Disclosure of Invention
The invention aims to solve the technical problems of high power consumption, complex circuit structure and process and the like, and provides a nerve cell network based on a floating gate transistor, which is suitable for a novel nerve morphology nerve network.
In order to solve the above problems, the present invention provides a floating gate transistor-based neuron network comprising a multi-node input unit: the multi-node input unit comprises a multi-input floating gate transistor, wherein a plurality of grid input ends of the multi-input floating gate transistor are respectively connected with a plurality of external bionic sensor input signals, a source electrode is grounded, and a drain electrode is used as an output end of the neuron network.

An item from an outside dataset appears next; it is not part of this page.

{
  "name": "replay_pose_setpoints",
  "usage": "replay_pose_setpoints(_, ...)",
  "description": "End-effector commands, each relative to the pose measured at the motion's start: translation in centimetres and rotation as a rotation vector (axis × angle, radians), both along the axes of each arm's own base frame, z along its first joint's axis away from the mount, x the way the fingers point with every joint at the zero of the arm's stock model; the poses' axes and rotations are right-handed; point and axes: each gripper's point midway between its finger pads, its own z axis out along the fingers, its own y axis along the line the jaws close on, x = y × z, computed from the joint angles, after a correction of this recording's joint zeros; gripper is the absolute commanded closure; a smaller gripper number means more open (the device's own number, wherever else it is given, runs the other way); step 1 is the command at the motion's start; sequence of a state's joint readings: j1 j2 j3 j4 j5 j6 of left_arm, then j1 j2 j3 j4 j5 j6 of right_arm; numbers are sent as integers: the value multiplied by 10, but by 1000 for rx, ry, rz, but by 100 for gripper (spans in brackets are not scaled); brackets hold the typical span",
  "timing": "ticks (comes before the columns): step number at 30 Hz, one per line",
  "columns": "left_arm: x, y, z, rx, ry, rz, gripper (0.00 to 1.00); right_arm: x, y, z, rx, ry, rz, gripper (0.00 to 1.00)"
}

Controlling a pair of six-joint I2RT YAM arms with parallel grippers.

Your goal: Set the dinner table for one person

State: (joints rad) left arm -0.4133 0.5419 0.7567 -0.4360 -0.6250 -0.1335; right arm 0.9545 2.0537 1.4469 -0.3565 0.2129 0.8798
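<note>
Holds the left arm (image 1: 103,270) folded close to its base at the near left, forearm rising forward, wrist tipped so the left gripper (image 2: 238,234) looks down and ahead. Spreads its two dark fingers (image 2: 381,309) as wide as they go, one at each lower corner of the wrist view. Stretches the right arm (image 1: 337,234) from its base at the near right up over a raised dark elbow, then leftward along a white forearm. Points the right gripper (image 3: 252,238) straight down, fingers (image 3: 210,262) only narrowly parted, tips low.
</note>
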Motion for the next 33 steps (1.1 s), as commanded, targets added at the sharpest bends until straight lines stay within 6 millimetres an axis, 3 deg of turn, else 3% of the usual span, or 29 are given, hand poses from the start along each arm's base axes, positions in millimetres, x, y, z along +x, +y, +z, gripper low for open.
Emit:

The invention provides a brand-new electronic afferent neuron realization architecture. The architecture is applied to a hardware nerve form neural network, realizes the conversion from an analog signal to a neuron signal, has the advantages of simple structure, multiple functions, low power consumption and the like, and is more suitable for the neuron network.
Drawings
Fig. 1 is a schematic structural diagram of a neural network based on floating gate transistors according to an embodiment of the present invention.
Fig. 2 is a schematic diagram of an implementation of an electronic afferent neuron according to an embodiment of the present invention.
Fig. 3A and 3B are device structure diagrams of a floating gate transistor according to an embodiment of the present invention.
Detailed Description
The following describes in detail the embodiments of the floating gate transistor-based neural network provided by the present invention with reference to the accompanying drawings.
FIG. 1 is a schematic diagram of a neural network based on floating gate transistors according to an embodiment of the present invention, including a multi-node input unit. The multi-node input unit comprises a multi-input floating gate transistor, wherein a plurality of grid input ends of the multi-input floating gate transistor are respectively connected with a plurality of external bionic sensor input signals V 01、V02、……V0N, a source electrode is grounded, and a drain electrode is used as an output end U d(t) of the neuron network.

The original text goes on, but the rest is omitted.